#### [Exercise description]
Exactly as given, output all the records that follow.

___

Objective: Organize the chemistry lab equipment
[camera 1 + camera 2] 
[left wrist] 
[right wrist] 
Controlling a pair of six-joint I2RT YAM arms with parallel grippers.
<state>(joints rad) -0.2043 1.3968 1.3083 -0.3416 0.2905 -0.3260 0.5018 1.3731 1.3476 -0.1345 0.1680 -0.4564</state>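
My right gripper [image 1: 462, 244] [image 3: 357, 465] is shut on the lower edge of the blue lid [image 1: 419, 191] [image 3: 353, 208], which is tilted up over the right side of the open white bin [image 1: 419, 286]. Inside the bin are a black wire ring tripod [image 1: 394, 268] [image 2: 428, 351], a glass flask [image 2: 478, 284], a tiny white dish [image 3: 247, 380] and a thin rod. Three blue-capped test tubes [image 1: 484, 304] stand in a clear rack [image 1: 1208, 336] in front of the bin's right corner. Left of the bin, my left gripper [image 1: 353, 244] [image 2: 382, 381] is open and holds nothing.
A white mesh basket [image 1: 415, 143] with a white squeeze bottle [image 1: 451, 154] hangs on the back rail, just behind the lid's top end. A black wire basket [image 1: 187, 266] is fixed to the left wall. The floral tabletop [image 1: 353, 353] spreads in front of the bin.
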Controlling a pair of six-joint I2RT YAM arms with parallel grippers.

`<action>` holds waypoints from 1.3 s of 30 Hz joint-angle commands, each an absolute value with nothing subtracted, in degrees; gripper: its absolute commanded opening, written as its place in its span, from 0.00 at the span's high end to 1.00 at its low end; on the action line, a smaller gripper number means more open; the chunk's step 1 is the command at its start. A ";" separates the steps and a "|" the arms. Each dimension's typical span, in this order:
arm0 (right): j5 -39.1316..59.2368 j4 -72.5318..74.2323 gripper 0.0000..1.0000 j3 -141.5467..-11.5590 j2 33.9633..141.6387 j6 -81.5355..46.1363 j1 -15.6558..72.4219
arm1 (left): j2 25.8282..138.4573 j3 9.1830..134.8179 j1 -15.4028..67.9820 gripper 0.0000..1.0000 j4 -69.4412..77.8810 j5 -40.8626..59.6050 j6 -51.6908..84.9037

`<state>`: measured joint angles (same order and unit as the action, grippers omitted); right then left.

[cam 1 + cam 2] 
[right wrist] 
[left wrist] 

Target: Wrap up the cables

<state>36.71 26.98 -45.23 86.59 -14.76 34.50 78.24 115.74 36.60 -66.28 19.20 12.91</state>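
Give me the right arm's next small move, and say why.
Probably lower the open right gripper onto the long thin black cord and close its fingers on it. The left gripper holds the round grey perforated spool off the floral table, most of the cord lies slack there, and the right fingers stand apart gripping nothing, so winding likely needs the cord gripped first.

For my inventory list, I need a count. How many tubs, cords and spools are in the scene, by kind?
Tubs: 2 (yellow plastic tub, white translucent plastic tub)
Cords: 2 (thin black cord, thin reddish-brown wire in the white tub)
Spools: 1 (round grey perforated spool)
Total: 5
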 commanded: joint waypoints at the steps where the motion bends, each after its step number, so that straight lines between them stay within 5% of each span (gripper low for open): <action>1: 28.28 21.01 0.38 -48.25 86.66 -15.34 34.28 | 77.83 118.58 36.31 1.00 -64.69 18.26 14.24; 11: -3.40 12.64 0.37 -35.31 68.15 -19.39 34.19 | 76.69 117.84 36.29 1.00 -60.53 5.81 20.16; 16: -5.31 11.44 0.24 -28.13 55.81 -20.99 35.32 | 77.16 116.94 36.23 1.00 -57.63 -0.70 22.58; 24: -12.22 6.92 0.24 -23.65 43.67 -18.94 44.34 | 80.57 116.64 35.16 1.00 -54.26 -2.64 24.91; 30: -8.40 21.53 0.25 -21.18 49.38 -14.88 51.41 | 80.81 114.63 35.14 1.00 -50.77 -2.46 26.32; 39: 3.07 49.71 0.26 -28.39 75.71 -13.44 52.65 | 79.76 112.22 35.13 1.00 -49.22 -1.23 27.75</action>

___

#### [Answer box]
Objective: Organize the chemistry lab equipment
[camera 1 + camera 2] 
[left wrist] 
[right wrist] 
Controlling a pair of six-joint I2RT YAM arms with parallel grippers.
<state>(joints rad) -0.2043 1.3968 1.3083 -0.3416 0.2905 -0.3260 0.5018 1.3731 1.3476 -0.1345 0.1680 -0.4564</state>
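My right gripper [image 1: 462, 244] [image 3: 357, 465] is shut on the lower edge of the blue lid [image 1: 419, 191] [image 3: 353, 208], which is tilted up over the right side of the open white bin [image 1: 419, 286]. Inside the bin are a black wire ring tripod [image 1: 394, 268] [image 2: 428, 351], a glass flask [image 2: 478, 284], a tiny white dish [image 3: 247, 380] and a thin rod. Three blue-capped test tubes [image 1: 484, 304] stand in a clear rack [image 1: 1208, 336] in front of the bin's right corner. Left of the bin, my left gripper [image 1: 353, 244] [image 2: 382, 381] is open and holds nothing.
A white mesh basket [image 1: 415, 143] with a white squeeze bottle [image 1: 451, 154] hangs on the back rail, just behind the lid's top end. A black wire basket [image 1: 187, 266] is fixed to the left wall. The floral tabletop [image 1: 353, 353] spreads in front of the bin.
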Controlling a pair of six-joint I2RT YAM arms with parallel grippers.

`<action>` holds waypoints from 1.3 s of 30 Hz joint-angle commands, each an absolute value with nothing subtracted, in degrees; gripper: its absolute commanded opening, written as its place in its span, from 0.00 at the span's high end to 1.00 at its low end; on the action line, a smaller gripper number means more open; the chunk's step 1 is the command at its start. A ";" separates the steps and a "|" the arms. Each dimension's typical span, in this order:
arm0 (right): j5 -39.1316..59.2368 j4 -72.5318..74.2323 gripper 0.0000..1.0000 j3 -141.5467..-11.5590 j2 33.9633..141.6387 j6 -81.5355..46.1363 j1 -15.6558..72.4219
arm1 (left): j2 25.8282..138.4573 j3 9.1830..134.8179 j1 -15.4028..67.9820 gripper 0.0000..1.0000 j4 -69.4412..77.8810 j5 -40.8626..59.6050 j6 -51.6908..84.9037

`<state>`: measured joint angles (same order and unit as the action, grippers omitted); right then left.

[cam 1 + cam 2] 
[right wrist] 
[left wrist] 

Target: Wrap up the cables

<state>36.71 26.98 -45.23 86.59 -14.76 34.50 78.24 115.74 36.60 -66.28 19.20 12.91</state>
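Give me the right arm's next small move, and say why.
Probably lower the open right gripper onto the long thin black cord and close its fingers on it. The left gripper holds the round grey perforated spool off the floral table, most of the cord lies slack there, and the right fingers stand apart gripping nothing, so winding likely needs the cord gripped first.

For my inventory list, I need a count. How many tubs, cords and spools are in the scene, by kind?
Tubs: 2 (yellow plastic tub, white translucent plastic tub)
Cords: 2 (thin black cord, thin reddish-brown wire in the white tub)
Spools: 1 (round grey perforated spool)
Total: 5
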 commanded: joint waypoints at the steps where the motion bends, each after its step number, so that straight lines between them stay within 5% of each span (gripper low for open): <action>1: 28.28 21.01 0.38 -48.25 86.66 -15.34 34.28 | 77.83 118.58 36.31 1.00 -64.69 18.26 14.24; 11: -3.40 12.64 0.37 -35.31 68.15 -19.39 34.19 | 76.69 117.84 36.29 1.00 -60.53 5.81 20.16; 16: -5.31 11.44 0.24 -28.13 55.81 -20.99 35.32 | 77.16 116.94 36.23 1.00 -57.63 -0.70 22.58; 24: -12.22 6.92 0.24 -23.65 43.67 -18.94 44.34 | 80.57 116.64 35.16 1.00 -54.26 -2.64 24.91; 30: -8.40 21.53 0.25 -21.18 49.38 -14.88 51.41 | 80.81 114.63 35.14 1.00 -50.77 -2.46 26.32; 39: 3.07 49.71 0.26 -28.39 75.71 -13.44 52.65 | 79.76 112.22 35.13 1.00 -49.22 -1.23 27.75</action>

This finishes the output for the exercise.